ÇOCUKLARDA FARKINDALIK YARATMAK
 
Van Gölü'nü çocukların koruduğunu belirten Servin, "Tabii hikâye Van Gölü’nün korunmasıyla ilgili çocuklarda farkındalık yaratmayı amaçlıyor. Ama bütün sorumluluğu da çocukların üzerine yıkamayız.  Örneğin gölü en çok kirleten aslında kanalizasyon, ama bu sorunun çözümünü çocuklardan bekleyemezdik. Bu nedenle çocukların üstesinden gelebileceği daha basit bir sorunla karşı karşıya bıraktım onları: çöp sorunu. Tabii ‘göle çöp atmayın’ diyerek çevre bilinci kazandıramazsınız, esas olarak çocuklara gölün sadece insanlara ait olmadığını göstermeniz gerekiyor. Orada yaşayan tüm canlılara ait. Onların yaşam alanı, evi.
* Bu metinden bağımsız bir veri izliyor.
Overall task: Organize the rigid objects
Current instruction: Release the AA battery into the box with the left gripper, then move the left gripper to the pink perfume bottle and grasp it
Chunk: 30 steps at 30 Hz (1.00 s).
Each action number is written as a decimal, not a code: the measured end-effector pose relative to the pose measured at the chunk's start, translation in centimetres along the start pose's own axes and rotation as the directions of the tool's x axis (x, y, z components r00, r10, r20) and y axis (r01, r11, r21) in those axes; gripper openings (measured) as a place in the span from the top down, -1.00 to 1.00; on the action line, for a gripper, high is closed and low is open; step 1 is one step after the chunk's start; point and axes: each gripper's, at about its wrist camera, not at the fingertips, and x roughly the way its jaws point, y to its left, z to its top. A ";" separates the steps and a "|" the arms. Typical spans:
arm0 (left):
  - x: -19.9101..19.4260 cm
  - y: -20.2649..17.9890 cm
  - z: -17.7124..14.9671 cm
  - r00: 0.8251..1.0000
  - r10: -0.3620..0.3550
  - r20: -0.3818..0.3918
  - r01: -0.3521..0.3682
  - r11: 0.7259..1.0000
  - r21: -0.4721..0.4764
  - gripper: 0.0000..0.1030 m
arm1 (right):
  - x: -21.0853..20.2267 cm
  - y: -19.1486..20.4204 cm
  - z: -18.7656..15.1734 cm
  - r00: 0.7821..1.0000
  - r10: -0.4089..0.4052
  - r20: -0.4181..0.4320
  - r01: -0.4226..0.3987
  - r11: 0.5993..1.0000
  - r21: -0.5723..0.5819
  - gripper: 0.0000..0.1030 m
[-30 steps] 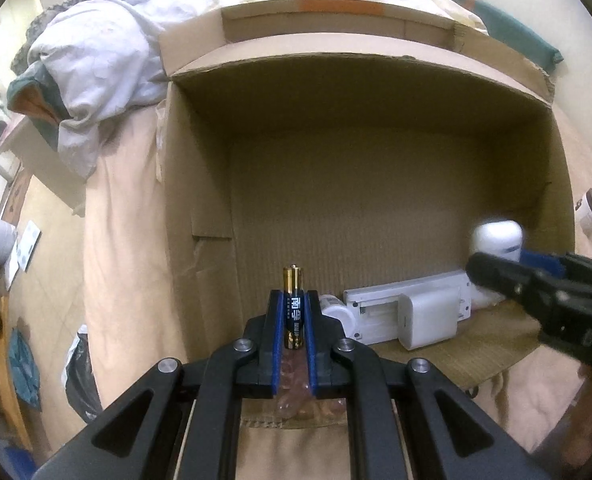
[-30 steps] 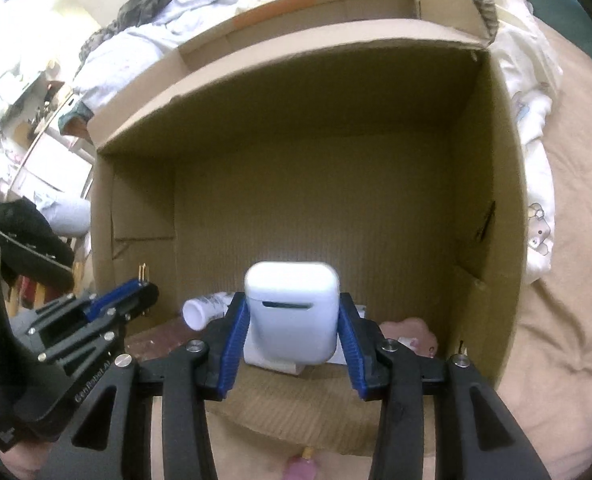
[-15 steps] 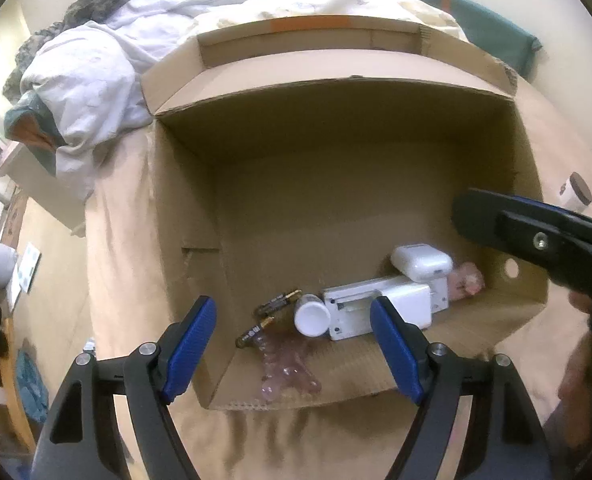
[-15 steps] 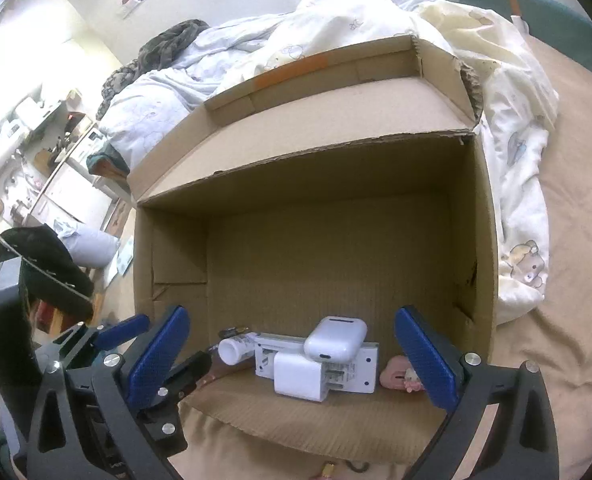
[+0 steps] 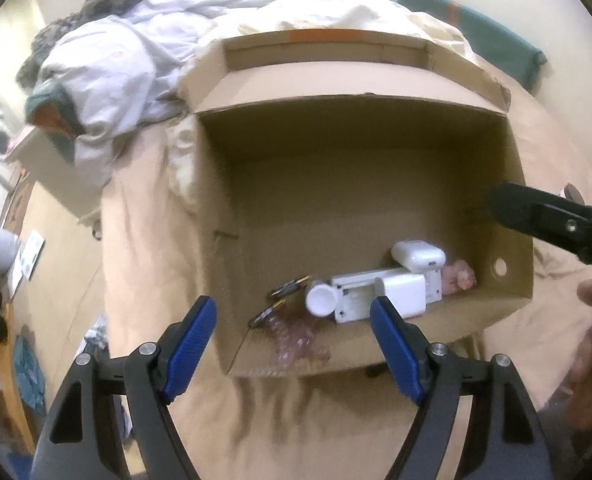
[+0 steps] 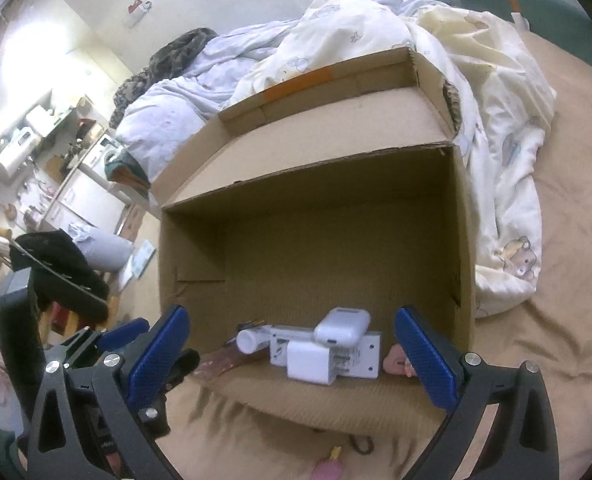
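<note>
Claws both empty. Left claw (image 5: 292,344) has just been opening and stands wide, nothing between the blue pads; right claw (image 6: 292,354) likewise has just spread fully, nothing between its pads either. Both hang above the near edge of the cardboard box (image 5: 513,168), which sits on the bed (image 5: 144,240), and point down into it. Ahead of and below the left claw lie two batteries (image 5: 280,300), long axes slanted away to the right, just left of a small white bottle (image 5: 320,299). Ahead of the right claw: white earbud case (image 6: 343,327) resting on top of a flat white device (image 6: 359,350), white charger block (image 6: 309,366) in front of it, pink thing (image 6: 395,360) at the right end. Everything bunches along the box's near side; far part bare. Nearest loose item: small pink object (image 6: 329,468) on the bed below the right claw, outside the box, so the right hand looks nearer for the next pick. Its shape is too cropped to tell.
</note>
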 end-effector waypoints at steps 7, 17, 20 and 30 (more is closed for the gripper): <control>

Canavar Xanim’in ve göldeki bütün balıkların evini kirletmemek gerek, çocuklara bu duyguyu vermeyi başarsak yeter” diye belirtti. 
 
ÇOCUKLAR İÇİN YAZMAK MUTLU ETTİ
 
Servin, ilk kez yazmanın ve özelikle anadilinde olmasının kendisini mutlu ettiğini belirterek, “Yazmak öz güven cesaret isteyen bir şey bana göre. Yazarak bunun azda olsa kırıldığını söyleyebilirim. Buda beni ayrıca mutlu etti” dedi.